3, 5. 1. In DDH, a newborn can have excessive hip adduction. 2. In DDH, an appearance of femoral shortening is frequently present on the affected side. 3. In DDH, asymmetrical thigh and gluteal folds are frequently present. 4. Infants do not experience pain from this condition. 5. The Ortolani maneuver moves a disclocated hip back into the socket with a distinct clunk.

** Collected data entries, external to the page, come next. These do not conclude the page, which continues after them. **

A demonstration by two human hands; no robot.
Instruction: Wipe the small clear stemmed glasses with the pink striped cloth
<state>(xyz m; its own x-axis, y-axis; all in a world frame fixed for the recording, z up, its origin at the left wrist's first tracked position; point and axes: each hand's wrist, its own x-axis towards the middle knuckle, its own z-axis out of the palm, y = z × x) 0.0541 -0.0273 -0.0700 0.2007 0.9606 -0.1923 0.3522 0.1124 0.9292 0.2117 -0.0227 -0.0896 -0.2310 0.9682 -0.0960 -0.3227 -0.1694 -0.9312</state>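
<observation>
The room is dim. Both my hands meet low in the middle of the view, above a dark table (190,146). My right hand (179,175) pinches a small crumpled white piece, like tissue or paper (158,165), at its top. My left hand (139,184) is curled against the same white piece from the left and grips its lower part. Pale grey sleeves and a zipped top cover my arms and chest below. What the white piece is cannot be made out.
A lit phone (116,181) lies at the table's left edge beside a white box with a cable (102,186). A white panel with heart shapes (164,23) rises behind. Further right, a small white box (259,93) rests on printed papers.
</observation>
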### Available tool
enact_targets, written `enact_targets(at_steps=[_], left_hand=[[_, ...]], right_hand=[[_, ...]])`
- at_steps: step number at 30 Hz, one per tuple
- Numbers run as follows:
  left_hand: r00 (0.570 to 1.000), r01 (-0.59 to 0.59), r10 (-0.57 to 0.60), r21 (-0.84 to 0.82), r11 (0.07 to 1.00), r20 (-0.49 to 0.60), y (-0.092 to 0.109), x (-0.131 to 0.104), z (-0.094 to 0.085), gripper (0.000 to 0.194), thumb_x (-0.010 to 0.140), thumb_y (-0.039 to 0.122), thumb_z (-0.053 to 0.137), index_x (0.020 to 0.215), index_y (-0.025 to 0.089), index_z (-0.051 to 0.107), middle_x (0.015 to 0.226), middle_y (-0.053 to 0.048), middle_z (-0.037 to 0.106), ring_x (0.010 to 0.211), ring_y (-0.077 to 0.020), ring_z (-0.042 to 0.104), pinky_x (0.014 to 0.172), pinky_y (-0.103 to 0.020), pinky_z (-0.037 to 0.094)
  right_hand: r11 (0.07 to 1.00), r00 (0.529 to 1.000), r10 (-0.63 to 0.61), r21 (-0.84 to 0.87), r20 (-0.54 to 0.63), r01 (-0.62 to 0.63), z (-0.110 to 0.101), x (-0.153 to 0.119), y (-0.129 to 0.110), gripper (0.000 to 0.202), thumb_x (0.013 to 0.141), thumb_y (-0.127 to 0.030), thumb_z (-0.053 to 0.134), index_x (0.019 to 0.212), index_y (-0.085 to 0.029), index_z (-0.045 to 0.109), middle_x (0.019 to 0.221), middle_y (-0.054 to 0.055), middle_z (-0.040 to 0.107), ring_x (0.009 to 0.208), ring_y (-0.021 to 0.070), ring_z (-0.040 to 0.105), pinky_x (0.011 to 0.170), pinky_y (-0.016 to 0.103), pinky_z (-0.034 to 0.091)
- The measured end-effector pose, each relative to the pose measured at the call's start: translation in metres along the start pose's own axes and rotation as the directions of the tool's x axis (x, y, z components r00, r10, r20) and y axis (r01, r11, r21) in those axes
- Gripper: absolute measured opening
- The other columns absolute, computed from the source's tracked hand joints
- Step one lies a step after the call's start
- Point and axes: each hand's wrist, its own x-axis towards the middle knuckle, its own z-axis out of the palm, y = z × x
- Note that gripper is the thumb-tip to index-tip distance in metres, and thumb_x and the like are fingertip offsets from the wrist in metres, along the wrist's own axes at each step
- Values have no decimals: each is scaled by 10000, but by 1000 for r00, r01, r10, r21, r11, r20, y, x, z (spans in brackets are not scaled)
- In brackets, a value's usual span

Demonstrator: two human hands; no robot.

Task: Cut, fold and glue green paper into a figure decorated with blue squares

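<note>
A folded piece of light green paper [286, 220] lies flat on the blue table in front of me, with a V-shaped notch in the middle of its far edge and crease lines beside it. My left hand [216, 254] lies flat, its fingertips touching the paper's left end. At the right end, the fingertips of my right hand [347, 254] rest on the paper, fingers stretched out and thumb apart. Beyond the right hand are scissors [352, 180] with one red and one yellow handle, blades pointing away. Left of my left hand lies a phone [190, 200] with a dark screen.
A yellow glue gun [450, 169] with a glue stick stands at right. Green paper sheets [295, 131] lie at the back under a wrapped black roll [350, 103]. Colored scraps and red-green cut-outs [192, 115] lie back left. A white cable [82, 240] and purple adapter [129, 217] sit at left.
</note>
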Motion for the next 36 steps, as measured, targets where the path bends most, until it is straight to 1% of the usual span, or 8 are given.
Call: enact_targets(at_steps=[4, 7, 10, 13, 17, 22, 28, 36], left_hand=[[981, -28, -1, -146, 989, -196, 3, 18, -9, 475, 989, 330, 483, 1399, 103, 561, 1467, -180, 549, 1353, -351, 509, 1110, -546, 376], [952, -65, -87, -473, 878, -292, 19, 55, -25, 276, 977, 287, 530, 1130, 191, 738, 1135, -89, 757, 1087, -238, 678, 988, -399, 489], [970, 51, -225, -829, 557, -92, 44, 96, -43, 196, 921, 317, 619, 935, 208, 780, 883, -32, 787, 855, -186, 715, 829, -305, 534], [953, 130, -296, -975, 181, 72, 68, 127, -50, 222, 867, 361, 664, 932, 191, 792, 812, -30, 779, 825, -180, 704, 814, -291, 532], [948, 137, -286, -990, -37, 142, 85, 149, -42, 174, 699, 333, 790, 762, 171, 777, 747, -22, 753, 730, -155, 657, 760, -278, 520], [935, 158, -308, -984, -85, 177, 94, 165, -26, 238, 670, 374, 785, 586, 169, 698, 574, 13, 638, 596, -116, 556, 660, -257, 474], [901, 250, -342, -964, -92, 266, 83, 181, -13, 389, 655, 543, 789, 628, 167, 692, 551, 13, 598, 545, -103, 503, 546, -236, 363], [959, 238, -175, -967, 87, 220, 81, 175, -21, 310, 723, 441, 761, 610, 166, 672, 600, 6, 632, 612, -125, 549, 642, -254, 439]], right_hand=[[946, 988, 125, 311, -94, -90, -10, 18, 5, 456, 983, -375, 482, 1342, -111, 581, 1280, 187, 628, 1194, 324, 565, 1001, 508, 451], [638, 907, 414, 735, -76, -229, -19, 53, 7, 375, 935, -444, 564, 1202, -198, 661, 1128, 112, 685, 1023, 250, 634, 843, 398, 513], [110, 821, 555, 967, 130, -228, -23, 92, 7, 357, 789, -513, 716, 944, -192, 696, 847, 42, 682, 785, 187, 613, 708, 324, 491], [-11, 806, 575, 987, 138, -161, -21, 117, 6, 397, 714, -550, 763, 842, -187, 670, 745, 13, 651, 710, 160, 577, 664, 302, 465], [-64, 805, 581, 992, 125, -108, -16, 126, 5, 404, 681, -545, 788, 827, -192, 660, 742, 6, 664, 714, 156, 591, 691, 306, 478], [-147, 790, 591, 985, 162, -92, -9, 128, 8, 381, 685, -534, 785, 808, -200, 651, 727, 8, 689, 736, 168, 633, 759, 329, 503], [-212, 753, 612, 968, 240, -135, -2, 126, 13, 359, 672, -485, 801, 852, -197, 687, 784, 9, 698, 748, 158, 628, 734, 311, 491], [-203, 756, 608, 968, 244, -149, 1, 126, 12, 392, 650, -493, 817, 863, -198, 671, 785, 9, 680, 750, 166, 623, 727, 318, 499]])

TEST-TAKING HINT: If the test taker knows that DDH decreases smooth movement of the femoral head, then answers 1 and 2 can be eliminated because they indicate increased movement of the femur.

The nurse should tell the parents of a child with Duchenne (pseudohypertrophic) muscular dystrophy that some of the progressive complications include: Select all that apply. 1. Dry skin and hair, hirsutism, protruding tongue, and mental retardation. 2. Anorexia, gingival hyperplasia, dry skin and hair. 3. Contractures, obesity, and pulmonary infections. 4. Trembling, frequent loss of consciousness, and slurred speech. 5. Increasing difficulty swallowing and shallow breathing.

3, 5. 1. These symptoms are common with Down syndrome. 2. Duchenne muscular dystrophy does not produce these symptoms. 3. The major complications of muscular dystrophy include contractures, disuse atrophy, infections, obesity, respiratory complications, and cardiopulmonary problems. 4. These symptoms are evidence of a possible head injury. 5. The muscles of a child with MD tend to show increasing weakness and atrophy over time. The children are at risk for swallowing, aspiration, and pneumonia. TEST-TAKING HINT: The test taker should be able to identify signs and symptoms attributable to the loss of muscle function.

A 16-month-old child is seen in the clinic for a checkup for the first time. The nurse notices that the toddler limps when walking. Which of the following would be appropriate to use when assessing this toddler for developmental dysplasia of the hip? 1.Ortolani's maneuver. 2.Barlow's maneuver. 3.Adam's position. 4.Trendelenburg's sign.

4. In a toddler, weight bearing causes the pelvis to tilt downward on the unaffected side instead of upward as it would normally. This is Trendelenburg's sign, and it indicates developmental dysplasia of the hip. Ortolani's maneuver is used during the neonatal period to assess developmental dysplasia of the hip in infants. With the infant quiet, relaxed, and lying on the back, the hips and knees are flexed at right angles. The knees are moved to abduction and pressure is exerted. If the femoral head moves forward, then it is dislocated. Barlow's maneuver is used to assess developmental dysplasia of the hip in infants. As the femur is moved into or out of the acetabulum, a "clunk" is heard, indicating dislocation. Adam's position is used to evaluate for structural scoliosis. The child bends forward with feet together and arms hanging freely or with palms together.